__EXERCISE__.
Word for word, restate the lines of the data from the first through the one containing "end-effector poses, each", and nothing else.

__DATA SECTION__.
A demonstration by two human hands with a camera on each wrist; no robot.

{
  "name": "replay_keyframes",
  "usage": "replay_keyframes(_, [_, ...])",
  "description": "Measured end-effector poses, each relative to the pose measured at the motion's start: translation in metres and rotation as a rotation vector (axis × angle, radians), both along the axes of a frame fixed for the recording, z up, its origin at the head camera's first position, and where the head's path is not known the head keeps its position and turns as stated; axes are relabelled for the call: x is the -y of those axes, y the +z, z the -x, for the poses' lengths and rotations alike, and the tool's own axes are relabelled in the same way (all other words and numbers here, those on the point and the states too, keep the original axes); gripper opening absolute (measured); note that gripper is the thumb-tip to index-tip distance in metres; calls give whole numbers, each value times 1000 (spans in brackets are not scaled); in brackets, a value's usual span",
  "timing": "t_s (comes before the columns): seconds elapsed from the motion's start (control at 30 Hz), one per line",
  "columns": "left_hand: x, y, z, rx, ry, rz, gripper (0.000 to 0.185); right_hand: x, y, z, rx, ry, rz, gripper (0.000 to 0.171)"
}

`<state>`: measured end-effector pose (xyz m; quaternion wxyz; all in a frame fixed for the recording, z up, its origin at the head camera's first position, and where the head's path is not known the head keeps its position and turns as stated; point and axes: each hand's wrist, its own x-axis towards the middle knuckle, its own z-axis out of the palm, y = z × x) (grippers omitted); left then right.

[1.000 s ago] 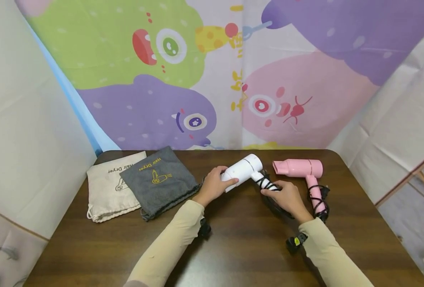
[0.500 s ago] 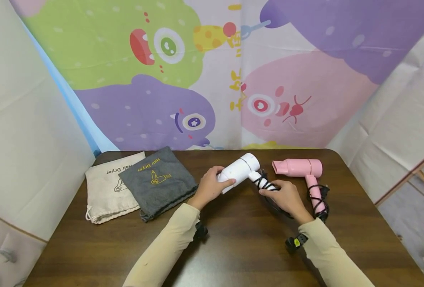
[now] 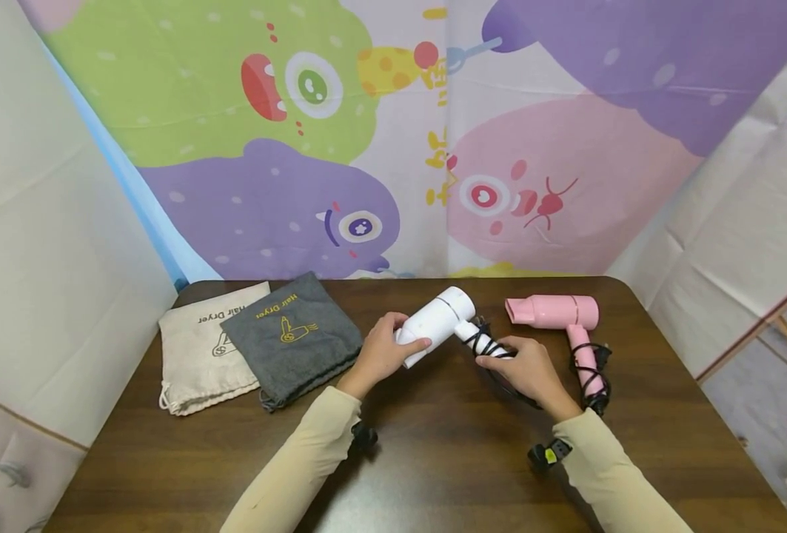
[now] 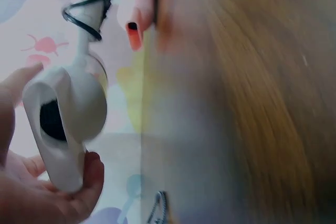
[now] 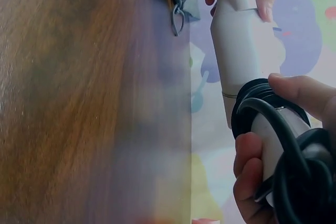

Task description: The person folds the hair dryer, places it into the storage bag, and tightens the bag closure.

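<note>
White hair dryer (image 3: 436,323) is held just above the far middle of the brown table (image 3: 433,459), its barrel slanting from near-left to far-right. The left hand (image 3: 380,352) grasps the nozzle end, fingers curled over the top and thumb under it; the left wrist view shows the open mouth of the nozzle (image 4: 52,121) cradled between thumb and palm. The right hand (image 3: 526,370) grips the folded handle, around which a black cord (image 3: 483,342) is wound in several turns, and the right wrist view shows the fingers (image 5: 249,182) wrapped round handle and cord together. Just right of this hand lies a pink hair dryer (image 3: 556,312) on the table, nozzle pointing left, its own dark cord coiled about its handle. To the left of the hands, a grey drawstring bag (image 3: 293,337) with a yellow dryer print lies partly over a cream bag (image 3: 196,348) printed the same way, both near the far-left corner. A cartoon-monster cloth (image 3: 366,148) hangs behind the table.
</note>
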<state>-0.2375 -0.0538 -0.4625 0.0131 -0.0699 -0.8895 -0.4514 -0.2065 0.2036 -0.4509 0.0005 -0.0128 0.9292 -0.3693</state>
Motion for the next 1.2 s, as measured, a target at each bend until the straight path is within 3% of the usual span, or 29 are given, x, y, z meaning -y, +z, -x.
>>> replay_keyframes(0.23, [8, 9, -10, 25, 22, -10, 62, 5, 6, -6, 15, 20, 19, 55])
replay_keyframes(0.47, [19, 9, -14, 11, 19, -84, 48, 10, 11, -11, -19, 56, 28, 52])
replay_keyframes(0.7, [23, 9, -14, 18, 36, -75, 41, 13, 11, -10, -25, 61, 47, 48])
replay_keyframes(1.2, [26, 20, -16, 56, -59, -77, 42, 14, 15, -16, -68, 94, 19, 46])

__FINISHED EXERCISE__.
A demonstration by two human hands with a camera on each wrist; no robot.

{
  "name": "replay_keyframes",
  "usage": "replay_keyframes(_, [_, ...])",
  "description": "Measured end-effector poses, each relative to the pose measured at the motion's start: translation in metres and rotation as a rotation vector (axis × angle, radians), both along the axes of a frame fixed for the recording, z up, its origin at the head camera's first position, and where the head's path is not known the head keeps its position and turns as stated; axes are relabelled for the call: x is the -y of those axes, y the +z, z the -x, for the poses' lengths and rotations alike, and the tool's own axes are relabelled in the same way (all other words and numbers here, those on the point and the states too, keep the original axes); gripper opening absolute (measured); note that gripper is the thumb-tip to index-tip distance in metres; calls give whole numbers, each value times 1000 (spans in brackets are not scaled); in brackets, a value's usual span",

The exercise requires nothing further.